■ To do:
How do the lines below between the ones holding "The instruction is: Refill" and "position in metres", inclusive, read? Give them again exactly, with no other lines.

■ Dataset records:
━━━━━━━━━━━━━━━━━━━━━━━━━━━━━━

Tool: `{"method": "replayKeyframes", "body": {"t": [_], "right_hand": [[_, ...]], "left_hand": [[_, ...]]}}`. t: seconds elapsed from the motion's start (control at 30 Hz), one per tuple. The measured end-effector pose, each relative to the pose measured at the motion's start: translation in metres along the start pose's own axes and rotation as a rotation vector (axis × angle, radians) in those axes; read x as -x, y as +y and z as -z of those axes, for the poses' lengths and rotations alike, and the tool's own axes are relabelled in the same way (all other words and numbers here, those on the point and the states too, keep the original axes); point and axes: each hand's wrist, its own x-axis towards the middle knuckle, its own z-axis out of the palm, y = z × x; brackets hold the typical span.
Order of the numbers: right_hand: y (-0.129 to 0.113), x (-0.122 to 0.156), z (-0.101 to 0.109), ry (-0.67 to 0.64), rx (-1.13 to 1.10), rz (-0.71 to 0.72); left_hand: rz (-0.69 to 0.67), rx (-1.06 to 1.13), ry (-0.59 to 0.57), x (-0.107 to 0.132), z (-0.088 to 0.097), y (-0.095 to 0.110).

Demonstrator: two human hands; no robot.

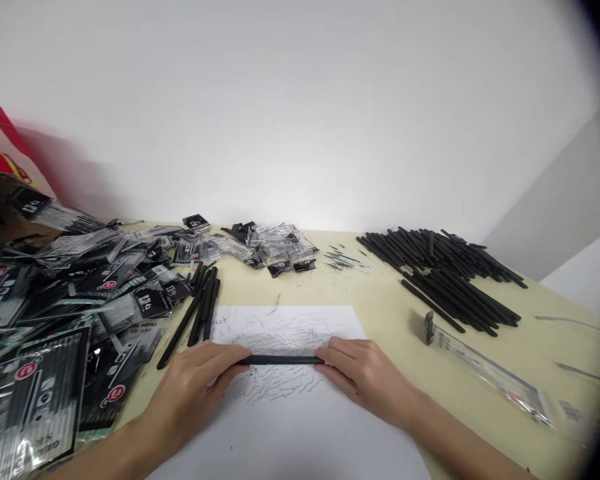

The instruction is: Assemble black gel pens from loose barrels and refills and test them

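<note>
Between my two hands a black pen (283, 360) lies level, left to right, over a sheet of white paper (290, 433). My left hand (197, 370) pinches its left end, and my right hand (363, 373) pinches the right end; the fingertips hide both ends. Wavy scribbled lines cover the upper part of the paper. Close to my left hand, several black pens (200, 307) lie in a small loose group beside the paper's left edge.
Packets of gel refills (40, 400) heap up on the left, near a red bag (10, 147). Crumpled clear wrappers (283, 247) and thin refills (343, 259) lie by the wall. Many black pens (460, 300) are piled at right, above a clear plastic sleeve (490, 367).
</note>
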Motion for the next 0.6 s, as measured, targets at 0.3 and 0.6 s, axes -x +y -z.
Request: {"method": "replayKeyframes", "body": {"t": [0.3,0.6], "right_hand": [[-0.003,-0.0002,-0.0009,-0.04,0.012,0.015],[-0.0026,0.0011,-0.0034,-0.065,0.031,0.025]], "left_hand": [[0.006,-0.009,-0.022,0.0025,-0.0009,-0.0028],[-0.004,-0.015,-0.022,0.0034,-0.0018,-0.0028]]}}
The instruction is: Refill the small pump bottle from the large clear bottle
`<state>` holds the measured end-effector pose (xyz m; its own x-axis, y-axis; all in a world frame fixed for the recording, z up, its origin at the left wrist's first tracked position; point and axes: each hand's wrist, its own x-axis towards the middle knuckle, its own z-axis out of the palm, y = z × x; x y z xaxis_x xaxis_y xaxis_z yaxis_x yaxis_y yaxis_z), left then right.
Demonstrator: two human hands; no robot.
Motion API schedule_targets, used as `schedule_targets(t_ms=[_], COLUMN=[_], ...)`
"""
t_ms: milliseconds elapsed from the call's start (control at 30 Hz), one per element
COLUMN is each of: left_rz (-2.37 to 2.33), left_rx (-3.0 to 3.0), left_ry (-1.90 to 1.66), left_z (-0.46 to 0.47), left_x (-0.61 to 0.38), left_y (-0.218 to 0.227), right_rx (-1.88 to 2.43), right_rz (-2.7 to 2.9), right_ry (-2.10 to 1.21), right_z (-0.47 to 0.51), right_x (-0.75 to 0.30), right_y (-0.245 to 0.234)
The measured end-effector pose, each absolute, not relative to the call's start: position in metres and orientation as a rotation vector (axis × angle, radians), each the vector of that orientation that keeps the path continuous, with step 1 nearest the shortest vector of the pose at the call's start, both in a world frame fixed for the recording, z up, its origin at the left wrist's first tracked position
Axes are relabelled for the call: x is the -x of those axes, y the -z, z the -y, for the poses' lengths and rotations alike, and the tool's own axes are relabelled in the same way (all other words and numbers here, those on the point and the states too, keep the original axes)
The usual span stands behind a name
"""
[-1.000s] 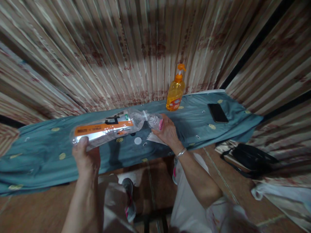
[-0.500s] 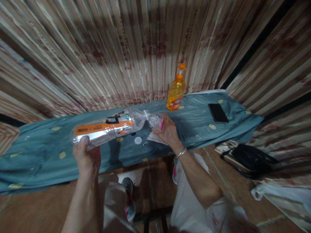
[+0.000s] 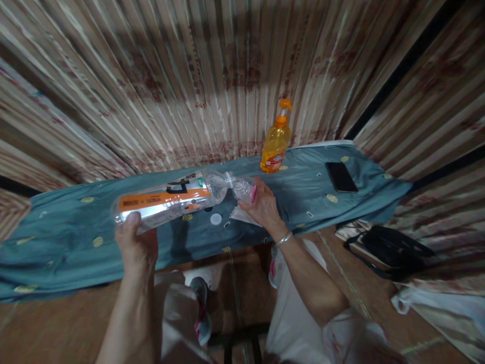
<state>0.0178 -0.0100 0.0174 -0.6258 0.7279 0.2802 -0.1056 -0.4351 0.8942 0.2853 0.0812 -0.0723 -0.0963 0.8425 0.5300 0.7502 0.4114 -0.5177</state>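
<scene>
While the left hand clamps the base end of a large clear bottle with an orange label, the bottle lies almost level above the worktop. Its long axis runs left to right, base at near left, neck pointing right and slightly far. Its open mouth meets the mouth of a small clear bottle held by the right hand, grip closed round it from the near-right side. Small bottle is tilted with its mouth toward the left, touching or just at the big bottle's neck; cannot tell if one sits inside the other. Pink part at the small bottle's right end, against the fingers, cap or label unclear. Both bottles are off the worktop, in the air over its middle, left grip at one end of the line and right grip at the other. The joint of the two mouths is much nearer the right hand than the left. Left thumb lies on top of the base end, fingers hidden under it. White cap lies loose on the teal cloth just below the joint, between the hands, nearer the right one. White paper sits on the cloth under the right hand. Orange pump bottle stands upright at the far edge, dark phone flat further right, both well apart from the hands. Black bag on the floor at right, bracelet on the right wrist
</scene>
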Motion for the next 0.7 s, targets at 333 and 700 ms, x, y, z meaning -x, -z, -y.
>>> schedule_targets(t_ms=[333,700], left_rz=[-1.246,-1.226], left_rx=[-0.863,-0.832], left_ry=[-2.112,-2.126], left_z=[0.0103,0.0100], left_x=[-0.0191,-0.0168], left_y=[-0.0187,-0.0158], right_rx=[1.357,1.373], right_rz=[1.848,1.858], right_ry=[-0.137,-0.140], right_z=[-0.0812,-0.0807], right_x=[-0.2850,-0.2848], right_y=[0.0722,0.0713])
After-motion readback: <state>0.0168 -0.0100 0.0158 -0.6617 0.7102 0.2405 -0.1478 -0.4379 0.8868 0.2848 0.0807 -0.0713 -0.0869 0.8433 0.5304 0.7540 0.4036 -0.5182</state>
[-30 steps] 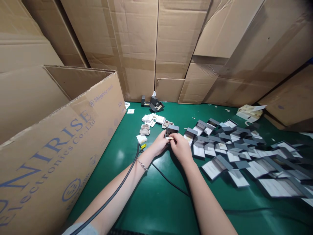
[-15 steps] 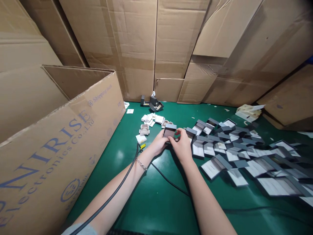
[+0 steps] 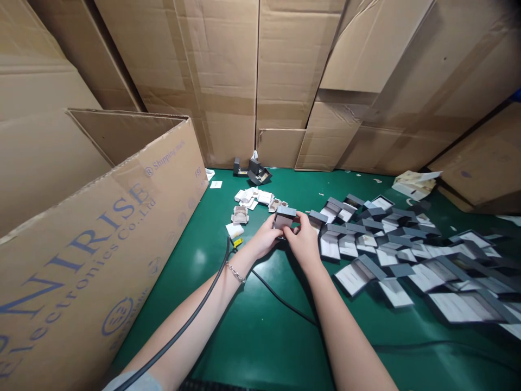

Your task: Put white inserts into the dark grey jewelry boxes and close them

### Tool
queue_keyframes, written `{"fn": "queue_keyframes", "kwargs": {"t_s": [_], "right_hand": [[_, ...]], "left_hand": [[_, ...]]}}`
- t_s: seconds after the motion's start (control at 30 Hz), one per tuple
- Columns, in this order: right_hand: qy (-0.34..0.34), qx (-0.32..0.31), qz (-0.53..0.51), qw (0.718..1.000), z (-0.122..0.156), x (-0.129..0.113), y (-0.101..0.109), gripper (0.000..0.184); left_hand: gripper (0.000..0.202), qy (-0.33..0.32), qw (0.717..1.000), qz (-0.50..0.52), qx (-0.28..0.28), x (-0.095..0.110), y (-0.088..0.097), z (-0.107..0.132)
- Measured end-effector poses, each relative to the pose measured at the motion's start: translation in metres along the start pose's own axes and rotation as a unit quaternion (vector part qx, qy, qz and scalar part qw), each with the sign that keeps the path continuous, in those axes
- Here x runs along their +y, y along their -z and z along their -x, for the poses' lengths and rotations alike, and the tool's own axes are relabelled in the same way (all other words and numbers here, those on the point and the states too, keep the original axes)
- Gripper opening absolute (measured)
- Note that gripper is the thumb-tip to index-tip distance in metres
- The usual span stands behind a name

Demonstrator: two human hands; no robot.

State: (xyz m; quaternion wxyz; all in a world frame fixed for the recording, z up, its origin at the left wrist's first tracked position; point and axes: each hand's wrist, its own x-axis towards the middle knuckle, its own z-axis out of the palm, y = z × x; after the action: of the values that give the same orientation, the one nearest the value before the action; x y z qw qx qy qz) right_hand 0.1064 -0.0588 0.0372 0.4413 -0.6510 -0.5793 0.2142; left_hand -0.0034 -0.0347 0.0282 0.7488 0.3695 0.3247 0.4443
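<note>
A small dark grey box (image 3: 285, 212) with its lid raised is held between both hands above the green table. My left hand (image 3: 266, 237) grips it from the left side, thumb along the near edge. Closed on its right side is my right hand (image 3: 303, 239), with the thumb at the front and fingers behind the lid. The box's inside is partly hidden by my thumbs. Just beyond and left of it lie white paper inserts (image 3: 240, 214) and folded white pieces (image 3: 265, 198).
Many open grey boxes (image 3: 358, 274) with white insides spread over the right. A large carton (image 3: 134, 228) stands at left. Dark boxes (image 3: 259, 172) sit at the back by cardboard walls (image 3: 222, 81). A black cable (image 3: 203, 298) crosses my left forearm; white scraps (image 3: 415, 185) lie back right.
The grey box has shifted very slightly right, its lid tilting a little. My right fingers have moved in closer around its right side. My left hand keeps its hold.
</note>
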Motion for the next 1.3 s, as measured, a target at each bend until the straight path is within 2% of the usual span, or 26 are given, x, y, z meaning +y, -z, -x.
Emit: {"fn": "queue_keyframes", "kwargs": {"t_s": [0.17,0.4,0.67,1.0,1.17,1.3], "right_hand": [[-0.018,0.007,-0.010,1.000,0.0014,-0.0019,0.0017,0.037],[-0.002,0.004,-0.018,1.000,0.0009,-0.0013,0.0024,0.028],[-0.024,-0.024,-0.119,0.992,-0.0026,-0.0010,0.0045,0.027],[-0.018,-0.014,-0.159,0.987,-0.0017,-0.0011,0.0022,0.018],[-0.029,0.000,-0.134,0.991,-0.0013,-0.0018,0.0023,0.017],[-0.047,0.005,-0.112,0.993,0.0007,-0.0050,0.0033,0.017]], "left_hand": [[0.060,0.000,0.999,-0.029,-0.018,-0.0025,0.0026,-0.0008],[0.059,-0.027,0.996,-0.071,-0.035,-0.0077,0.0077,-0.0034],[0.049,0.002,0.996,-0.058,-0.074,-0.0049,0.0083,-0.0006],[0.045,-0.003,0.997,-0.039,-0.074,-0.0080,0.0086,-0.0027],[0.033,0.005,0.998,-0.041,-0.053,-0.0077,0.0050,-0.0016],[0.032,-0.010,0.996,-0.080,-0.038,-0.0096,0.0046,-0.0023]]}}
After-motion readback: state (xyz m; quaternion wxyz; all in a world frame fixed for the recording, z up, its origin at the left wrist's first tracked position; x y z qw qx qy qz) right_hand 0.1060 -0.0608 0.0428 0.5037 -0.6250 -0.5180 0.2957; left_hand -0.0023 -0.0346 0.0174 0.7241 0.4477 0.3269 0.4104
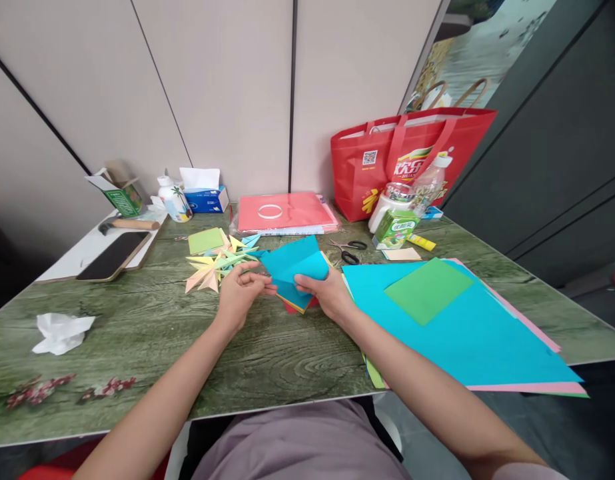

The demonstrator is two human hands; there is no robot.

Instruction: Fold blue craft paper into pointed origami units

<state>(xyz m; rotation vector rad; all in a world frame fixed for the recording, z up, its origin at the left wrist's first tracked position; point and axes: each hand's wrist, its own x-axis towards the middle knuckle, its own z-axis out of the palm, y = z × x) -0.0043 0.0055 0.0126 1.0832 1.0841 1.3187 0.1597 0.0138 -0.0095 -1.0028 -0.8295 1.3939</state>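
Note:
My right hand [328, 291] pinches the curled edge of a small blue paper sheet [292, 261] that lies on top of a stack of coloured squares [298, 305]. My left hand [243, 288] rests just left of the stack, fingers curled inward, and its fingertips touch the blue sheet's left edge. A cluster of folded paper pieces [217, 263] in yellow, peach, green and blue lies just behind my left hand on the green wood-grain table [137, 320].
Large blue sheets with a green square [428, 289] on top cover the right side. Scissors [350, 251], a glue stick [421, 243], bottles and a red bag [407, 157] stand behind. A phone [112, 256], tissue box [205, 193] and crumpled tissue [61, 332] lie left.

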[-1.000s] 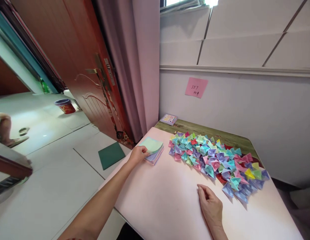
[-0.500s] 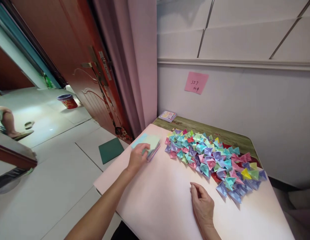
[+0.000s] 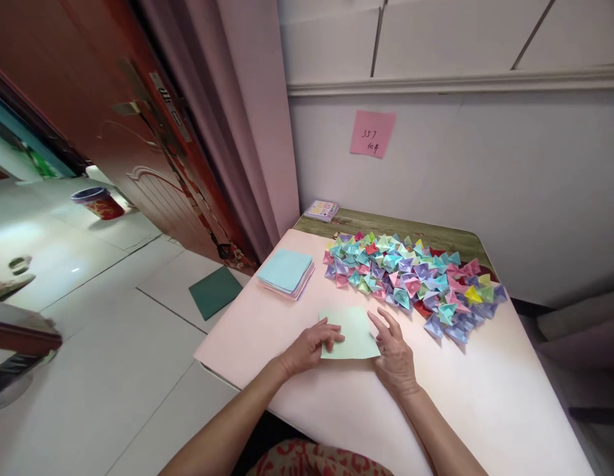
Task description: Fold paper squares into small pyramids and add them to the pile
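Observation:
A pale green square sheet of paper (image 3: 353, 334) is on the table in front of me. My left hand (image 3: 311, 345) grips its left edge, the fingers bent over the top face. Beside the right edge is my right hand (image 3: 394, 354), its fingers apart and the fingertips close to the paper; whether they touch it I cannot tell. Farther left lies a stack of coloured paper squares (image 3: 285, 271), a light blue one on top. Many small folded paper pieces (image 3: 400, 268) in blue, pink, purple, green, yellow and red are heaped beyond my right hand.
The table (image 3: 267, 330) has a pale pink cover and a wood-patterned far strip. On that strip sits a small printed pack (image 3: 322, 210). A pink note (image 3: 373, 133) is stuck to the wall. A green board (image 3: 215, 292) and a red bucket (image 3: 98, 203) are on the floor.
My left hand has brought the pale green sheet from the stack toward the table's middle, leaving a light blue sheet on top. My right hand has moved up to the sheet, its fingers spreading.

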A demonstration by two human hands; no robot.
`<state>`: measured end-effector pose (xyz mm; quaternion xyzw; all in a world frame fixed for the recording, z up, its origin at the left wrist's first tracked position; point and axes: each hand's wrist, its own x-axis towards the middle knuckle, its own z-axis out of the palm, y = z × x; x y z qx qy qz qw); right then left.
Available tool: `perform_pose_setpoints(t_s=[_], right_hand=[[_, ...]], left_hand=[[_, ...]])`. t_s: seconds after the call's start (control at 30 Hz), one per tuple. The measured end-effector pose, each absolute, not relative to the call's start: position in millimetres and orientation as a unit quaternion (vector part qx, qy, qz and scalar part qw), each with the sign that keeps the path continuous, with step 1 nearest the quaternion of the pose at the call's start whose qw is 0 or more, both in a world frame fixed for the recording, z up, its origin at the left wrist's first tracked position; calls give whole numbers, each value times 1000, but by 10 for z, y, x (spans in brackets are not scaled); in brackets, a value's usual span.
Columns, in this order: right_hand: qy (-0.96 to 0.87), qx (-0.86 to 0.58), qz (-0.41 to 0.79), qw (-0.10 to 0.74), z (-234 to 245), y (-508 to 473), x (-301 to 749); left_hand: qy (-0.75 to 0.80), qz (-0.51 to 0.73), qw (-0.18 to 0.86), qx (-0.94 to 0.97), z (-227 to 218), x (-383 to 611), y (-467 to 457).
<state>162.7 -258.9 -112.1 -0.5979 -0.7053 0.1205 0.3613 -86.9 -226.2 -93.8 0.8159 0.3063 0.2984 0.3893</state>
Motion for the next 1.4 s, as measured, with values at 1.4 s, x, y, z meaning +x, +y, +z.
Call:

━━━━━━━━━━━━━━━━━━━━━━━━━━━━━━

■ Written reply:
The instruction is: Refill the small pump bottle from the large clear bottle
`<state>` holds the measured end-effector pose (xyz m; its own x-axis, y-axis; all in a world frame fixed for the recording, z up, its origin at the left wrist's first tracked position; point and axes: each hand's wrist, its own x-axis towards the middle knuckle, its own z-axis out of the palm, y = z × x; x y z xaxis_x xaxis_y xaxis_z yaxis_x yaxis_y yaxis_z), left then right.
Demonstrator: two human hands; no robot.
Motion API schedule_targets, used as `schedule_targets(t_ms=[_], COLUMN=[_], ...)`
"""
t_ms: milliseconds elapsed from the call's start (control at 30 Hz), one per element
COLUMN is each of: left_rz (-2.37 to 2.33), left_rx (-3.0 to 3.0), left_ry (-1.90 to 1.66), left_z (-0.46 to 0.47), left_x (-0.61 to 0.38), left_y (-0.218 to 0.227), right_rx (-1.88 to 2.43), right_rz (-2.7 to 2.9), right_ry (-2.10 to 1.21), right_z (-0.47 to 0.51), right_x (-0.75 to 0.30), right_y (-0.245 to 0.234)
The measured end-effector pose, each absolute, not relative to the call's start: position in metres and orientation as a rotation vector (axis × angle, radians), each the vector of that orientation that keeps the path continuous, with step 1 nearest the shortest vector of the pose at the call's start, both in a world frame fixed for the recording, z up, its origin at the left wrist's first tracked position

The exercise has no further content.